How do you prevent too much traffic from flooding your resources, without losing the traffic entirely? How do you apply logic to traffic you don’t want to receive in the first place?

By allowing every request to reach our platform during these release events, we run the risk of hitting some inherent limitations. This can cause some requests to fail, and worse, make the platform as a whole unresponsive and a generally poor experience for everyone.

At first we tried a queuing system. This would aggregate users past a certain threshold in one place, and let them out slowly over time. This effectively just elevated our problem up a level. We still had too many requests in one place, and had to deal with the management of those requests.

This drew us to look at edge compute solutions. Smaller pieces of distributed logic that exist closer to users, and importantly, away from the platform.

Lambda@Edge

Livin’ On The Edge

Our solution started life from an AWS blog around Visitor Prioritisation. This was an invaluable starting point for understanding what Lambda@Edge can do — https://aws.amazon.com/blogs/networking-and-content-delivery/visitor-prioritization-on-e-commerce-websites-with-cloudfront-and-lambdaedge/

Our Lambda@Edge function would operate similarly. We would send all traffic through a CloudFront distribution, and via the edge function, split the incoming traffic by a configurable ratio, to let only a percentage of traffic though to the platform, with the rest being placed in a highly available “waiting room” that sits outside of our platform, in a static Next.js site hosted in S3. From there users would be slowly drip-fed into the site over a longer period of a few minutes.

By siphoning a percentage of users into a waiting room, the same number of users are spread over a longer period.

Challenges

After some testing and proof of concepts, we stumbled upon a few specific gotchas that were not obvious from the outset.

Deployment

Build Me Up Buttercup

Our infrastructure is generally deployed via Terraform, while our Lambda functions are managed by Serverless Framework.

Edge functions start life as any other Lambda function, and become edge functions once associated to CloudFront. However this association can only happen if the Lambda function meets certain requirements and limitations.

  • Must be deployed to us-east-1
  • Must use a numbered version (not $latest )
  • The lambda execution role must allow the lambda.amazonaws.com and edgelambda.amazon.com service principals to assume the role.
  • The function must have no environment variables.

A full list of restrictions is detailed here — https://docs.aws.amazon.com/AmazonCloudFront/latest/DeveloperGuide/edge-functions-restrictions.html#lambda-at-edge-function-restrictions

As a starting point, we went with deploying the Lambda function as we normally would with the Serverless framework (albeit in the us-east-1 region), with CloudFront, and bucket resources being created by Terraform.

The Terraform resources are treated as a pre-requisite for the Lambda, and in order to associate the two, we use the serverless-lambda-edge-pre-existing-CloudFront plugin.

The waiting room site itself is deployed to an S3 bucket, and this S3 origin is added to CloudFront, in order for it to be used as a target by the Lambda function.
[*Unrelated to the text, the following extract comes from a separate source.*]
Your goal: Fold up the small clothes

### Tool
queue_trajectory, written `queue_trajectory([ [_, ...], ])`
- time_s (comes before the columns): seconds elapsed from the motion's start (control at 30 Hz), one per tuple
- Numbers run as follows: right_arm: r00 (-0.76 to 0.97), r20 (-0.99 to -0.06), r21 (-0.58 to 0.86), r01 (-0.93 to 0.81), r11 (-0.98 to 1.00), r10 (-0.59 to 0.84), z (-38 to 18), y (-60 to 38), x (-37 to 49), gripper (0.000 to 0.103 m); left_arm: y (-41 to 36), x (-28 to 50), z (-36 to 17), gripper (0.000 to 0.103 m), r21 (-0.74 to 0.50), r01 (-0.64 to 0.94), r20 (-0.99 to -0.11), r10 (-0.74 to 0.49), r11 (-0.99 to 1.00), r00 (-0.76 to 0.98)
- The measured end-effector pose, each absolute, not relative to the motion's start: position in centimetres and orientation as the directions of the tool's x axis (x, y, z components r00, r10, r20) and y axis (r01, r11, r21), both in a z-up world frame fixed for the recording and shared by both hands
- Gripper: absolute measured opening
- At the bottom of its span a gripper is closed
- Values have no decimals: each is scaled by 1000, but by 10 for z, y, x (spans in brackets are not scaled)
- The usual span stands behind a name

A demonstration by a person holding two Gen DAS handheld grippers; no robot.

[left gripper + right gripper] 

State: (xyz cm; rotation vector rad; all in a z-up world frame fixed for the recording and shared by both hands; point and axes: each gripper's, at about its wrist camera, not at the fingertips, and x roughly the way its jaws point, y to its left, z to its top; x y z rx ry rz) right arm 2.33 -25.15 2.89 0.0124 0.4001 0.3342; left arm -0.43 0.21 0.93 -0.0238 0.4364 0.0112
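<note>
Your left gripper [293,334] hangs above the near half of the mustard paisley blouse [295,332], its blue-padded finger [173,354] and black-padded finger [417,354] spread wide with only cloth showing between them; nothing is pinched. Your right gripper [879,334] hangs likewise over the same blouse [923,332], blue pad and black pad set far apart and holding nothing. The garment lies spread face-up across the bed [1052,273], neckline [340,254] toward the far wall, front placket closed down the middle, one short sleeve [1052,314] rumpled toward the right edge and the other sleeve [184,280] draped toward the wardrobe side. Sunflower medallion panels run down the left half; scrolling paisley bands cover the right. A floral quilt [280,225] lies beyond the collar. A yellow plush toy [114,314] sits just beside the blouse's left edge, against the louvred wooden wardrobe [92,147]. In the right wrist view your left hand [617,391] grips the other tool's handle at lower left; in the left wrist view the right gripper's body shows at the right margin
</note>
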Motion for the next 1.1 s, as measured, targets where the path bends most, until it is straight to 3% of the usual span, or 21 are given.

The standard approach to securing an S3 bucket behind a CloudFront distribution is to use an Origin Access Identity. However it is currently not possible to switch between a custom origin (in our case, a load balancer) and an S3 origin which uses OAI, via Lambda@Edge.

In order to secure our bucket and ensure it’s only accessed by CloudFront, we put a bucket policy in place which defines a set of conditions, including a value that must be passed with each request. That value is added by the function itself, which ensures the only route into the static site is from the Lambda function.

Cost

Money

In order to use Lambda@Edge, one fairly obvious limitation is that you have to be sending all traffic through CloudFront. If you’re already doing this, then it’s possible the cost of adding edge functions is negligible.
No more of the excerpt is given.